Il paesaggio rurale della Valdichiana Toscana, riconosciuto di importanza nazionale dal Mipaaf

Dopo la presentazione e l’esame del dossier, il “Paesaggio storico della Bonficia Leopoldina in Valdichiana” ha superato l’ultimo step con l’audizione, al Ministero delle politiche agricole, del gruppo di lavoro da parte dei componenti dell’Osservatorio nazionale paesaggi rurali storici, presieduto dal direttore Emilio Gatto.

Il dossier ha dimostrato, nella valutazione storico ambientale, un’invarianza di oltre il 75% del paesaggio ed anche del reticolo idraulico permettendo così, alla Valdichiana Toscana, di acquisire lo status di paesaggio storico. Non sono mancati i riferimenti alle Fattorie Granducali, alle Leopoldine (caratteristiche fabbricati rurali della riforma) che hanno mantenuto i loro caratteri architettonici e alla mezzadria.

Dopo i saluti istituzionali del sindaco Roberta Casini, del Comune di Lucignano capofila del progetto, il prof. Stefano Biagiotti, coordinatore del gruppo di lavoro, ha presentato il paesaggio in candidatura riuscendo a convincere definitivamente i commissari per l’inserimento del paesaggio della Valdichiana nel registro nazionale.

Con l’inserimento del “Paesaggio storico della Bonficia Leopoldina in Valdichiana”, nel registro nazionale, viene consegnato uno strumento importante, di valorizzazione e promozione, al territorio, con la speranza che gli attori dello sviluppo comprendano l’importanza e lo utilizzino come leva per attrarre ospiti ed investitori.

Il riconoscimento che il prof. Stefano Biagiotti, con il suo gruppo di lavoro costituito dal prof. Andrea Iacomoni, dal ph.d. Filippo Masina e dal dott. Alessio Banini, è riuscito ad ottenere è un riconoscimento, a seguito di un percorso scientifico, dello Stato esaminato ed approvato da un gruppo di esperti del paesaggio rurale riuniti nell’osservatorio.

Importante il ruolo di “qualità e sviluppo rurale” che è riuscita a convincere e catalizzare i sindaci dell’area e identificare le figure professionali migliori, riuscendo a portare il risultato in meno di due anni.

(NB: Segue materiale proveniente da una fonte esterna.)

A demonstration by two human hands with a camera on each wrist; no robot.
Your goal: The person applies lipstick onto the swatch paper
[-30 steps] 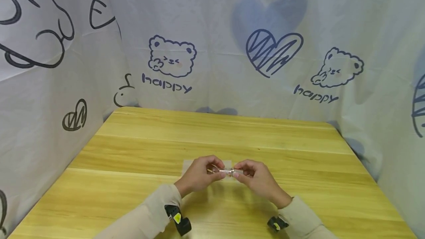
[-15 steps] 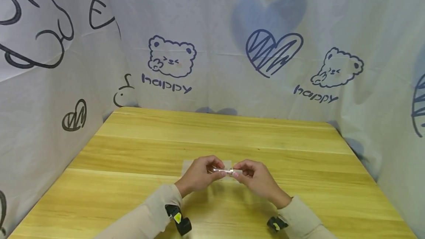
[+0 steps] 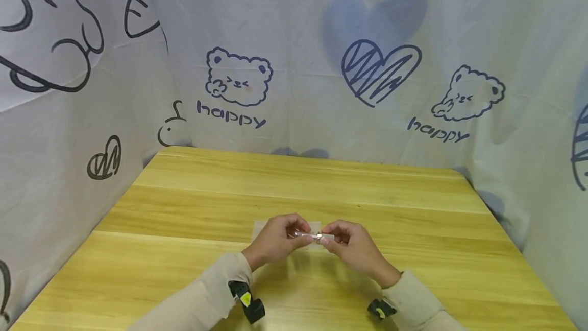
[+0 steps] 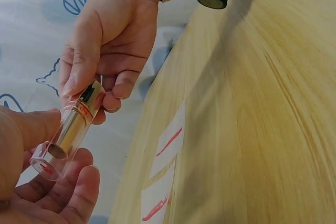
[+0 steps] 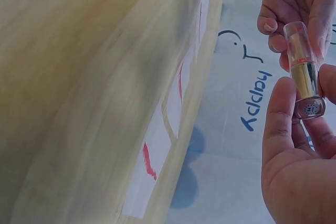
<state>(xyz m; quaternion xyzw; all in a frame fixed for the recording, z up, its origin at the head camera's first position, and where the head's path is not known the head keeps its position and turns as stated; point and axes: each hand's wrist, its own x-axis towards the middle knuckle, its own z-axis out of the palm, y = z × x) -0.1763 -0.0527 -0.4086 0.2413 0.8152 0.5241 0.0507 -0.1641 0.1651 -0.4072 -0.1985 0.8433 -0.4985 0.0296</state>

L’approccio del lavoro è stato olistico, multidisciplinare ed accademico, con un’intensa attività di partecipazione e concertazione. Un progetto, come è stato detto durante la presentazione al Ministero “dal territorio, sul territorio, per il territorio”.

La valenza, e l’importanza, del progetto è stata percepita fin da subito dai Comuni aderenti, dalla Camera di Commercio di Arezzo-Siena, dalle organizzazioni di categoria, dagli ordini professionali, dalle scuole e dalla Regione Toscana che hanno aderito, senza indugio, al comitato promotore. I partner scientifici sono l’Università degli Studi di Roma “La Sapienza” e l’Università Telematica “Pegaso”.

Con questo progetto si sono demoliti definitivamente gli ostacoli dei confini amministrativi, tra la provincia di Siena ed Arezzo, i tempi sono maturi per mettere in campo un piano strategico d’area vasta, di breve, medio e lungo periodo, che consideri tutti i settori economici e la promozione di un’area.

Un’area di campanili che devono essere difesi per difendere le identità di ogni singola comunità, ma che allo stesso tempo non devono essere di ostacolo ad un progetto più ampio di sviluppo locale sostenibile.